WORK REQUEST:
What lines of the data below hold the string "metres"? Copy each one.
---+---
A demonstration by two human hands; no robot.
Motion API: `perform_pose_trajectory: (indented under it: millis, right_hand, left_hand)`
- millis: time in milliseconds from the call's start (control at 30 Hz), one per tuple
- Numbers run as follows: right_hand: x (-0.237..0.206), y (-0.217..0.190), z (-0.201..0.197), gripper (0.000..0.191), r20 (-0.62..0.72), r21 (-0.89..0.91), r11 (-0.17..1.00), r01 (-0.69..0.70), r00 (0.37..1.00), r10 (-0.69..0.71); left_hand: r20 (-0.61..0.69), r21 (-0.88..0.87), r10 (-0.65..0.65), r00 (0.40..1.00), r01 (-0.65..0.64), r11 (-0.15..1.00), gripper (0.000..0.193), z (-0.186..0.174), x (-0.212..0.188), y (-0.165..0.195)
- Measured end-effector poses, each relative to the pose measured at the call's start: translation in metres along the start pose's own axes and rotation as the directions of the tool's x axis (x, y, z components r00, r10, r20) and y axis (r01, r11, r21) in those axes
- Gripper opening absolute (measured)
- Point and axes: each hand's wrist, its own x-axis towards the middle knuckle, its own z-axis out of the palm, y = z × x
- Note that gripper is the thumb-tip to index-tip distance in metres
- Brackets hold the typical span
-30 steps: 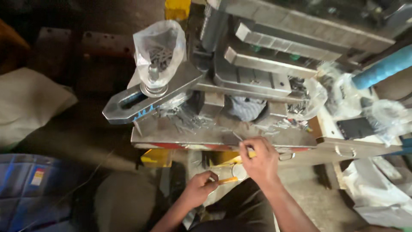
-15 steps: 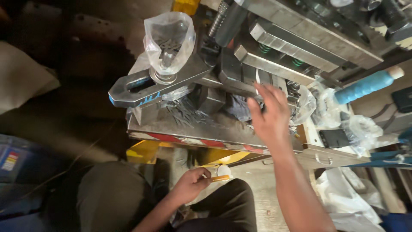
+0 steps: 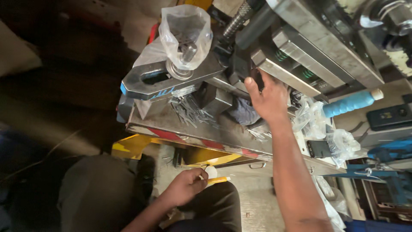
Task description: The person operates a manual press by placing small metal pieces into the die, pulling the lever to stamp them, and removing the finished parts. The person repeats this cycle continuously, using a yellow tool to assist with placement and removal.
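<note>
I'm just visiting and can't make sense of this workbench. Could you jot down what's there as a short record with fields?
Setting: cluttered grey metal press machine on a steel bench
Right hand: reaching up, fingers resting on the machine's dark metal block
Left hand: low by the lap, pinching a small white and yellow piece
On bench: pile of thin shiny metal pins
Above pins: clear plastic bag over a bolt
Right side: blue handle

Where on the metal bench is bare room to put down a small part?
A bare strip runs along the front edge of the metal bench, between the heap of thin metal pieces and the right hand. Farther back, the steel clamp arm and plastic bag crowd it.
</note>
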Motion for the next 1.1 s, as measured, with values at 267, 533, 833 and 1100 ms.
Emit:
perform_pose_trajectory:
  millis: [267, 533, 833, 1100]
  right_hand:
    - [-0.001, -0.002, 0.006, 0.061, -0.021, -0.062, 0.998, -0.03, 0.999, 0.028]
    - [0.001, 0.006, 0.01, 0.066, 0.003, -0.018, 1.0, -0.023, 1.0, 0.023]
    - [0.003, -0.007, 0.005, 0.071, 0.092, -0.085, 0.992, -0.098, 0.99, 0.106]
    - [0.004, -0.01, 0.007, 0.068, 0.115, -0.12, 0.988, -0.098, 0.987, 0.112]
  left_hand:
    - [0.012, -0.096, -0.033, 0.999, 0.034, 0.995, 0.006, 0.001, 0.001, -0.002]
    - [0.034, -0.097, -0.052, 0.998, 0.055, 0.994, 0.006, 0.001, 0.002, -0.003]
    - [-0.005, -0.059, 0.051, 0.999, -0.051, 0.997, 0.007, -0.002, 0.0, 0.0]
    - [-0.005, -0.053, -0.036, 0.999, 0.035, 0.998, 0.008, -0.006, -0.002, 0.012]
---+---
EXERCISE OUTPUT:
- Measured end-effector poses, each relative to the pose measured at the call's start: translation in metres along the start pose's own axes and rotation as the directions of the tool's x axis (x, y, z components r00, r10, r20) and y axis (r01, r11, r21) in those axes
- Note that gripper is the thumb-tip to index-tip distance in metres

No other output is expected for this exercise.